This study demonstrates a comparable outcome for patients with DA and it-PVA per disease stage, with a median survival of 39 mo. A potential benefit was found for the local treatment of oligometastases in selected patients with liver or lymph node metastases in DA. The survival of patients who received local treatment of metastases was longer than in patients receiving systemic therapy or supportive care. This was also true after subgroup analysis of patients with synchronous metastases confined to the liver. Eventually, only patients with DA received local treatment of metastases in this study, hampering translation of these results to patients with it-PVA. However, since molecular biology and survival per disease stage have been shown to be comparable for patients with DA and it-PVA, further investigation of local treatment strategies in patients with it-PVA is justifiable.

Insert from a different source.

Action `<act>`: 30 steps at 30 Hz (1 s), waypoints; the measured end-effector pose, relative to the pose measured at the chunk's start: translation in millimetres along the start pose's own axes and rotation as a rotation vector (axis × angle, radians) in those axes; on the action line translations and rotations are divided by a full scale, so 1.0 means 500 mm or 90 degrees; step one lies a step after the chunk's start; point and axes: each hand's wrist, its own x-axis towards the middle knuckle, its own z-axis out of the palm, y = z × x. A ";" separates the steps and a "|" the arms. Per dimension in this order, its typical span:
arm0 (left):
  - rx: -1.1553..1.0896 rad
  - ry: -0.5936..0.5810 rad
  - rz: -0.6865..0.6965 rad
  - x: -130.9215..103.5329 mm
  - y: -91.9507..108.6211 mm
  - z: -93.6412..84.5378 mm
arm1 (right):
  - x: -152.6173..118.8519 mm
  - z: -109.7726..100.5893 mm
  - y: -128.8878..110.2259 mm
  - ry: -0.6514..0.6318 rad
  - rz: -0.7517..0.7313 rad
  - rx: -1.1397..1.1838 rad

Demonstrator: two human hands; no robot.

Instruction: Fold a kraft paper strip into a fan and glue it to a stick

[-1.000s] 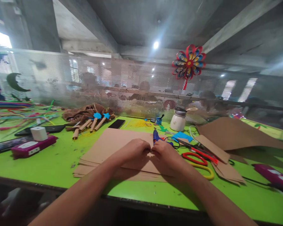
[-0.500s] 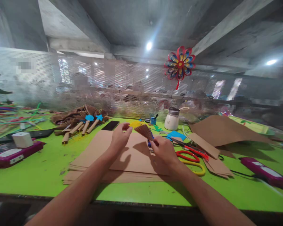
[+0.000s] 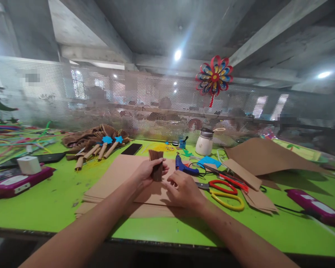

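Upright between the fingers and thumb of my left hand [image 3: 145,172] is a bundle of pleated brown paper [image 3: 156,170], folded narrow with its ridged edge up. Just right of its lower end is my right hand [image 3: 185,189], fingers loosely curled and thumb apart, with nothing seen in it. Below both hands lies a stack of flat brown paper sheets [image 3: 108,186]. A blue glue gun [image 3: 185,167] rests beyond my right hand. Scissors [image 3: 226,197] with one red and one yellow handle lie to its right.
Brown paper fans [image 3: 102,147] with blue stars lie at back left, beside a black phone [image 3: 131,149]. A white bottle [image 3: 204,143] stands behind the glue gun. Cut brown paper [image 3: 268,154] spreads on the right. Purple power strips [image 3: 314,206] sit at both sides.
The pleated paper has passed from my right hand to my left and now stands upright instead of slanting. My right hand has let go and moved lower, and the glue gun shows more fully.
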 end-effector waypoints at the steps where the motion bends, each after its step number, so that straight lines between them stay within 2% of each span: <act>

The current study provides the largest reported series comparing OS for DA and it-PVA. Both tumor types demonstrated comparable survival rates after stratification for disease stage, consistent with previous studies[7,8,24]. Of note, patients with it-PVA were more often diagnosed at early disease stages, which is likely due to earlier clinical presentation with tumor-related symptoms, such as jaundice[25]. Clinical presentation of patients with DA might be less specific, as 25%-43% of patients may be asymptomatic at diagnosis[12,26,27]. Patients with DA were more frequently diagnosed with metastatic disease. This might not represent the true incidence of stage IV it-PVA, since histopathological differentiation has often been inconclusive. Moreover, these tumors might easily be mistaken for other tumors of the periampullary area, especially when no surgical resection specimens are available[28]. This could have resulted in an underestimation of the incidence of stage IV it-PVA. The resemblance of DA and it-PVA based on biological similarity and clinical behavior underlines the importance of accurate histopathological classification and corresponding treatment approaches[29,30].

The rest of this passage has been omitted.